━━━ Material for this exercise ━━━
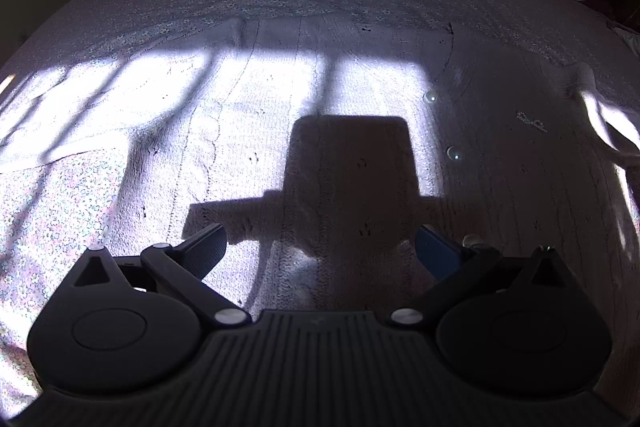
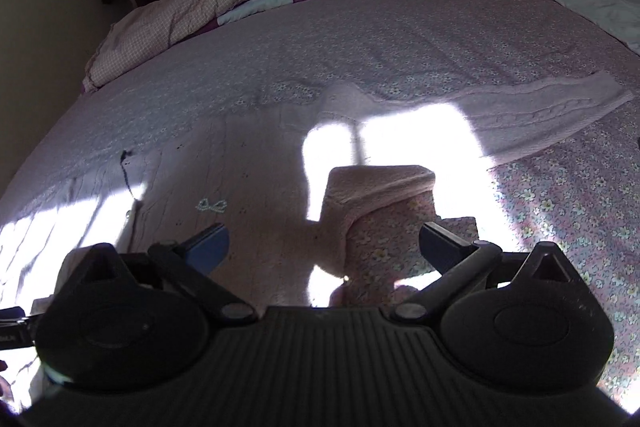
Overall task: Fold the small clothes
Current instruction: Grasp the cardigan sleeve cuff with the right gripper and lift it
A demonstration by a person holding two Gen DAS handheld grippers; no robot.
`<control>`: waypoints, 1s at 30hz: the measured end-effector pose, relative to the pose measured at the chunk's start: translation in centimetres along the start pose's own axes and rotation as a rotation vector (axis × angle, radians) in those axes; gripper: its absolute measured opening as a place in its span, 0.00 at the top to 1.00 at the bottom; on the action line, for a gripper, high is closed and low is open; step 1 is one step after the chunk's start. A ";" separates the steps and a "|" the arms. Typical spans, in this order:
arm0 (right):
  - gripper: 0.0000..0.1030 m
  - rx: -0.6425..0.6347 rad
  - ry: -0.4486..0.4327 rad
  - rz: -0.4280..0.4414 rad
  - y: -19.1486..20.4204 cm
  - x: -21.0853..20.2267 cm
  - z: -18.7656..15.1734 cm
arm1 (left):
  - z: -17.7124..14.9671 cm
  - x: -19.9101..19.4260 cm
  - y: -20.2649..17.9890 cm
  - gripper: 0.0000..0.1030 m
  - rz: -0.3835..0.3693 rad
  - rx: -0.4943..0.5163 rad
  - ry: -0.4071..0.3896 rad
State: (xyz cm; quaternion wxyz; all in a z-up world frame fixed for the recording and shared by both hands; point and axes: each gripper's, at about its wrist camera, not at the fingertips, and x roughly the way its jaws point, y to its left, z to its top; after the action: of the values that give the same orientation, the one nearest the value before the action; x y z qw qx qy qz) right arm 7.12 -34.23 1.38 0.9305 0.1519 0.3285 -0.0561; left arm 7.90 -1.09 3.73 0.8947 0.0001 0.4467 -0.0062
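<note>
Hovering over pink knit cardigan (image 1: 320, 99) spread flat on bed (image 2: 360, 39); left tongs (image 1: 320, 247), right tongs (image 2: 324, 243) both wide open, empty. Sleeve (image 2: 540, 107) at 2 o'clock: pinch cuff, fold inward.

Honestly I can't read any text here. There's a dark strip (image 2: 12, 337) at the left edge of my right wrist view with some pale lettering on it, but it's too small and blurry to make out.
</note>
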 end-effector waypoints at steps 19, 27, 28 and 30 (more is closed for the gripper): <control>0.00 0.261 -0.097 -0.098 -14.0 10.2 5.2 | 0.1 3.3 -1.7 0.00 0.086 -0.001 0.057; 0.64 0.318 -0.166 -0.165 -16.6 10.9 6.8 | -0.5 2.9 -2.4 0.00 0.091 0.024 0.033; 0.83 0.342 -0.168 -0.151 -17.0 10.5 6.8 | -0.5 2.8 -2.4 0.00 0.087 0.027 0.033; 0.88 0.369 -0.198 -0.121 -17.5 9.1 6.6 | -0.6 2.4 -2.4 0.00 0.078 0.033 0.034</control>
State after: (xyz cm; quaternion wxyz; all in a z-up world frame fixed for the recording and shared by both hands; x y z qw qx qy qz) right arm 14.54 -52.98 -3.80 0.9096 0.2935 0.2281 -0.1859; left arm 8.86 -3.54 1.46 0.8865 0.0324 0.4611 0.0211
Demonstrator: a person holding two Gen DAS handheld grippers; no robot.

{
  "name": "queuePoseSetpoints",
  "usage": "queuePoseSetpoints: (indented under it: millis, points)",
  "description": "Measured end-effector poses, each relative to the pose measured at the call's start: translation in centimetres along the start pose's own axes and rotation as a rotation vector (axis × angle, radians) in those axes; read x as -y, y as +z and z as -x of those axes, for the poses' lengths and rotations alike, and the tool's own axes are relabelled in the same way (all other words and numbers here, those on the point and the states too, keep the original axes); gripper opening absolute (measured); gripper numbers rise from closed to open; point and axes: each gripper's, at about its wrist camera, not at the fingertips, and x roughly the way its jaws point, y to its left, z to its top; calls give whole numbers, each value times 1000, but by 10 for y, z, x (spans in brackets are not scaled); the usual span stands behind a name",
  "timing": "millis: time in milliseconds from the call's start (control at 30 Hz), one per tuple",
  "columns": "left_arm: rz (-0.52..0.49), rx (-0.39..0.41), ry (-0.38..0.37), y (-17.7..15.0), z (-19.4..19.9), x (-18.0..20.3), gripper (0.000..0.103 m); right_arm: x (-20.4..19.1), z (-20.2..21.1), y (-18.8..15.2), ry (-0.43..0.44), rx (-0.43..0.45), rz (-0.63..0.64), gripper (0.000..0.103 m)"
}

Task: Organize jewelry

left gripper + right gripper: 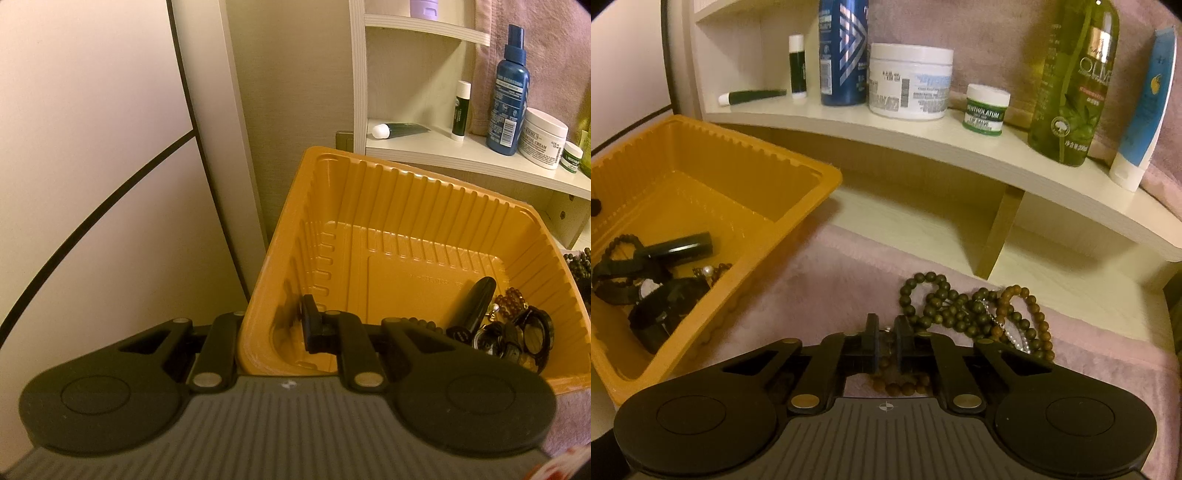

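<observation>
Wooden beads: brown bead bracelet [905, 386] lies on the pink cloth [827, 295], right of the tray, under the right gripper
Right gripper [886, 341]: jaws narrow, pinching a small metal bit of the bracelet
Bead pile: green bead strands [934, 302] just right of it
Tray: orange plastic tray [369, 221] tilted, holding watches [532, 332] and beads
Left gripper [273, 328]: clamped on the tray's near-left wall
Shelf [923, 136]: jars and bottles, far side
</observation>
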Motion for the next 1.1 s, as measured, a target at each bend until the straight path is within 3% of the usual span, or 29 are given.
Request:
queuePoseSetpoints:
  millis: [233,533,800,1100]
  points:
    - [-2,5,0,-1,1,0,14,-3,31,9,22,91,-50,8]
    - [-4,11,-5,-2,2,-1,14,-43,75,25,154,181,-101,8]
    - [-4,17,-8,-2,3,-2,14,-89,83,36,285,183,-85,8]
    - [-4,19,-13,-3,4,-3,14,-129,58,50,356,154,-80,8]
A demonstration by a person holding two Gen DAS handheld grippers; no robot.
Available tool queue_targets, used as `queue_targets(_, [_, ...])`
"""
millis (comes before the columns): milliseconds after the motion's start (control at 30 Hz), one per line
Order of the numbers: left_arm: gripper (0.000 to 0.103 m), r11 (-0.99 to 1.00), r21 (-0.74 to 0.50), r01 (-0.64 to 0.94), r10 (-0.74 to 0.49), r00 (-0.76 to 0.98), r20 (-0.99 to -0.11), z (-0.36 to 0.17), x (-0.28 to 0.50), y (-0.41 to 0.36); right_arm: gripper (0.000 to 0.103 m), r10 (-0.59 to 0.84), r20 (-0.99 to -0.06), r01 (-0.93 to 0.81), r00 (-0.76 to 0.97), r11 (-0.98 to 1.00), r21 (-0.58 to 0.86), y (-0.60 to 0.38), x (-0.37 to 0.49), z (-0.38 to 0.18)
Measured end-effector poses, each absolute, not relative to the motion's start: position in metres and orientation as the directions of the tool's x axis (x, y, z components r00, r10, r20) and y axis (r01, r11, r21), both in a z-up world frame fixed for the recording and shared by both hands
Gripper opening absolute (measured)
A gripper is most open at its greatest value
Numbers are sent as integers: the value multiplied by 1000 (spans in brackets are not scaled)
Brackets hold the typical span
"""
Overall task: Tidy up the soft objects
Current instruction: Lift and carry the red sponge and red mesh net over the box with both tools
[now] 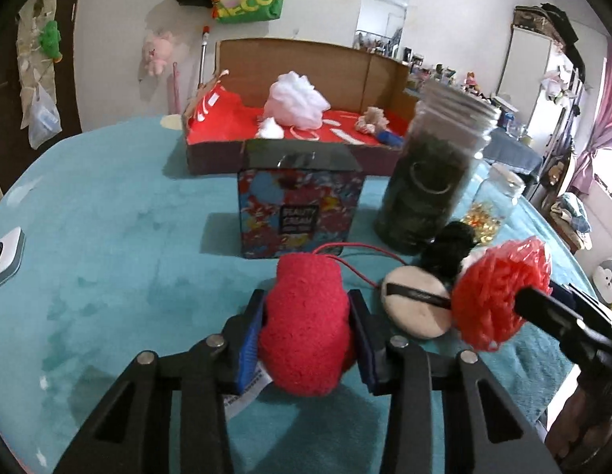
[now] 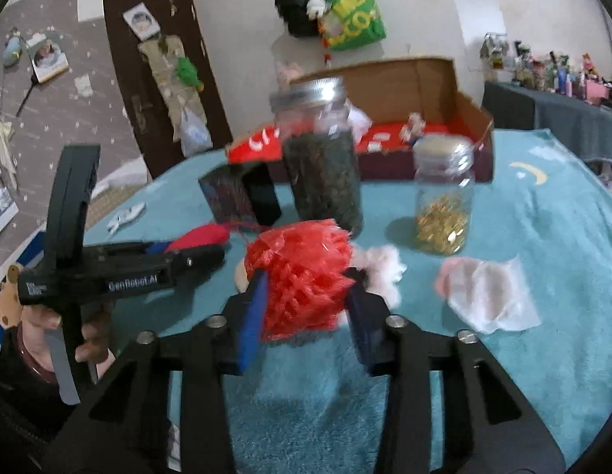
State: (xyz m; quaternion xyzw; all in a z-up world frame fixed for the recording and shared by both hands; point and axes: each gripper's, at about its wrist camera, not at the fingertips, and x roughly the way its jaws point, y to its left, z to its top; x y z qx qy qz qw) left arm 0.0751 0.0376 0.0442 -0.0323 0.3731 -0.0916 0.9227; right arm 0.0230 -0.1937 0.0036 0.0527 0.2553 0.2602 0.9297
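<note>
The left gripper [image 1: 306, 330] is clenching a red sponge [image 1: 306, 324] between its two blue pads; the sponge is bulging above and below the pads and is lying low over the teal cloth [image 1: 108, 237]. A thin red string [image 1: 357, 262] is running from the sponge toward the right.

The right gripper [image 2: 306, 308] is grasping a red mesh ball [image 2: 302, 276], with its jaws pressing on both sides of the ball. In the left wrist view this ball [image 1: 499, 296] is sitting just to the right of the sponge, and a round white puff [image 1: 418, 304] with a black band is lying between them on the cloth.

Behind the sponge a colourful box [image 1: 300, 205] is standing, and to its right a tall jar [image 1: 432, 173] with dark contents, then a small jar [image 2: 444, 197] with gold pieces. Farther back an open cardboard box [image 1: 306, 67] with red lining is holding a white mesh ball [image 1: 296, 98].

The left part of the cloth is giving wide open room up to the table edge. On the right, a white tissue [image 2: 491, 300] and a pale fluffy piece [image 2: 385, 268] are lying near the right gripper, and the jars are narrowing the way toward the cardboard box.
</note>
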Motion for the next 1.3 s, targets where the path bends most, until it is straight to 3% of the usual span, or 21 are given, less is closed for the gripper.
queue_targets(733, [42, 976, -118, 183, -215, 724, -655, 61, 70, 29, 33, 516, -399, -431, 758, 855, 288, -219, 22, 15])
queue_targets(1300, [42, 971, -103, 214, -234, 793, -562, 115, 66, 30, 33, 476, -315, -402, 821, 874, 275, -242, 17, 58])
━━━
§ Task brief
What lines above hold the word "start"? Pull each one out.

§ Expected output
`<control>`: waypoints, 1s at 30hz: the measured end-effector pose, relative to the pose measured at the chunk's start: translation in centimetres along the start pose's own axes and rotation as a rotation vector (axis × angle, radians) in those axes; gripper: its absolute measured opening as a place in its span, 0.00 at the top to 1.00 at the bottom; on the action line, for a gripper, high is closed and low is open; step 1 is one step after the chunk's start. A ";" separates the steps and a "|" the arms. Typical spans, in this order:
  "description": "Measured end-effector poses, each relative to the pose measured at the call's start: translation in centimetres along the start pose's own axes and rotation as a rotation vector (axis × angle, radians) in those axes; read x as -y, y as +z and z as -x of those axes, for the poses' lengths and rotations alike, and the tool's own axes are relabelled in the same way (all other words and numbers here, those on the point and the states too, keep the original axes); gripper opening absolute (measured); gripper numbers rise from closed to open; point and axes: each gripper's, at about its wrist camera, not at the fingertips, and x roughly the way its jaws point, y to its left, z to its top; calls give whole numbers, each value times 1000, but by 10 for y, z, x (spans in brackets are not scaled); the usual span stands behind a name",
  "timing": "millis: time in milliseconds from the call's start (control at 30 Hz), one per tuple",
millis (comes before the columns): milliseconds after the motion's start (control at 30 Hz), one per line
Measured end-effector poses, each absolute, not relative to the motion's start: position in metres and orientation as the directions of the tool's x axis (x, y, z components r00, r10, r20) and y axis (r01, r11, r21), both in a z-up world frame fixed for the recording and shared by both hands

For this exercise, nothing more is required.